Professor Christopher Dobson with researchers involved in the I.A.P network working on VHHs and amyloidogenic proteins at the time of the 1-day symposiums on Protein Folding and Stability, organized by Prof. André Matagne in 2005. From left to right: André Matagne, Chris, Mireille Dumoulin, Jean-Marie Frère, Lode Wyns, Els Pardon, Katja Conrath and Erwin De Genst
Fig. 2.

Professor Christopher Dobson when he received his Honoris Causa degree from the University of Liège in 2007
Some final words of tribute to Professor Sir Christopher M. Dobson
Over all of the years I spent in his laboratory (and even after that), Chris taught me so many things that it is difficult to report them all here. In particular, he taught me in many different ways how to become an independent researcher and how to perform good science. These lessons have been extremely important in shaping my career. Chris had an exceptional talent in writing; his numerous corrections of my manuscripts provided a unique way to learn how to make the most of data, how to put it in perspective and how to correctly frame it within a larger context. Perhaps, most importantly, he taught me, and many others, how to write a good paper. Chris gave me the opportunity to actively participate in the writing of grant applications which culminated in my management of the work package that Chris was in charge of within a large European network project . When I obtained my position in Liège, Chris worked for my inclusion in this network as an independent PI; this is an example of his generosity and devotion to help establishing young researchers. This turned out to be an extremely valuable learning experience for the future of my career. It also gave me the opportunity to supervise Masters and PhD students. His advice on how to perform these duties remains invaluable to this very day.

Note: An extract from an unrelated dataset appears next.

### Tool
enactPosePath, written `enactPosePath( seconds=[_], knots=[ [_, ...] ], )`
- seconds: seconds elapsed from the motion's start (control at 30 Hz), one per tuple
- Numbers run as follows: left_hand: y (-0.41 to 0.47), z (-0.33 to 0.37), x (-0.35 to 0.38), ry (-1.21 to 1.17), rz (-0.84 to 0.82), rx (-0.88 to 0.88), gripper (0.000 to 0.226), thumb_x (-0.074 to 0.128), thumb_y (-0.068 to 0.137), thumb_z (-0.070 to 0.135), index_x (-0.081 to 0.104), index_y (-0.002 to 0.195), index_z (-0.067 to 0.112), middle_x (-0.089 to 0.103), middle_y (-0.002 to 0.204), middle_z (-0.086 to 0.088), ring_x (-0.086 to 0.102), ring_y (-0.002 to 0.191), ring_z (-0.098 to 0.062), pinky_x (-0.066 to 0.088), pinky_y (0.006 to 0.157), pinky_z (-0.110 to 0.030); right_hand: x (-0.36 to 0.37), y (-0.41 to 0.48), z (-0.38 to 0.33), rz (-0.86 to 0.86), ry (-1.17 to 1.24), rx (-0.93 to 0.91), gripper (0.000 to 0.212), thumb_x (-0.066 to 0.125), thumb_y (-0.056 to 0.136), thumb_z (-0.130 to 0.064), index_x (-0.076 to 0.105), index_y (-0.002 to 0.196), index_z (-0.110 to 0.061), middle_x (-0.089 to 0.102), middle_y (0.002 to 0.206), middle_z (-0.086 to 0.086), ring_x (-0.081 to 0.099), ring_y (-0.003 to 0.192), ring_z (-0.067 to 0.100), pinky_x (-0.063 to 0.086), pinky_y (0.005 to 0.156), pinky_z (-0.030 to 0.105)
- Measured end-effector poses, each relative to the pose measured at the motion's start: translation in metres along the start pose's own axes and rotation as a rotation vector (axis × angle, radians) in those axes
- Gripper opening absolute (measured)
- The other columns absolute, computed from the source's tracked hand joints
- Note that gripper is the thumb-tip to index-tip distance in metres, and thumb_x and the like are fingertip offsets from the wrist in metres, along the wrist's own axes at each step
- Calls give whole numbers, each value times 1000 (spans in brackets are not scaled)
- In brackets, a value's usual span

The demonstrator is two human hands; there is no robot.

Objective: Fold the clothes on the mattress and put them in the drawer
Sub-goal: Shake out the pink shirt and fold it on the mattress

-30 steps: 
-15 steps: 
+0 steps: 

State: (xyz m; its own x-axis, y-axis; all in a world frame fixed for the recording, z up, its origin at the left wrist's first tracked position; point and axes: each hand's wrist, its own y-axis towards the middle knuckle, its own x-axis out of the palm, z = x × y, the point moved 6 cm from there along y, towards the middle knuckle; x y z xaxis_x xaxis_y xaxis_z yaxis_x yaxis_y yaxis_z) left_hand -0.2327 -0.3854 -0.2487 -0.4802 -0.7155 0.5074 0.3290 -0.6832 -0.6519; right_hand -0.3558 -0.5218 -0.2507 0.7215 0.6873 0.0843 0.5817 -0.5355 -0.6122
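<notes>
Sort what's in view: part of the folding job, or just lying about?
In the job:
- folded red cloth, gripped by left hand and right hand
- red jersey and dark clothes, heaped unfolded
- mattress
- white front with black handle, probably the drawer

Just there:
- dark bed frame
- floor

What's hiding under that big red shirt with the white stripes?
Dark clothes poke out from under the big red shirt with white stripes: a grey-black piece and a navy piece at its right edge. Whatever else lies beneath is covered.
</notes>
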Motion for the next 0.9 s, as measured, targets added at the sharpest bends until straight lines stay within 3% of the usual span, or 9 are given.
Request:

Chris was a precious pillar of support and an incomparable source of inspiration for all the scientists and students he interacted with. He will be sorely missed, and his legacy will live through the work of each of who had the chance to work with him. Being mentored by such a great scientist and a passionate man, committed in a unique way to the people he worked with, has been one of my greatest privileges, and I will cherish every moment and discussion I shared with him.
Thanks for all Chris! You will be for ever in my mind and heart.
Acknowledgements
I warmly thank Dr. Damien Hall, who gave me the opportunity to express my gratitude to Chris and to Prof. André Matagne thanks to whom I had the chance to meet and work with Chris. I acknowledge all my colleagues from the CIP and all the external collaborators I had the chance to work with over the years.
Funding information
Finally, I acknowledge the financial supports of my present research projects: EuroNanomed II project, ‘DiaSyn: Development of a new in vivo radiotracer for alpha-synuclein’; WALInnov project ‘Nanomedecine for the treatment of cystic fibrosis’ from the Walloon region (DGO6); Partenariat Hubert Currien – TOURNESOL project ‘Nanobodies to study alpha-synuclein PTMs’ from Wallonie-Bruxelles International, and supports from FRS-FNRS (CDR J.0115.18 ‘Nanobodies to study alpha-synuclein PTMs’ and PDR T.0238.19 ‘Long acting Naomedicines for Inhalation).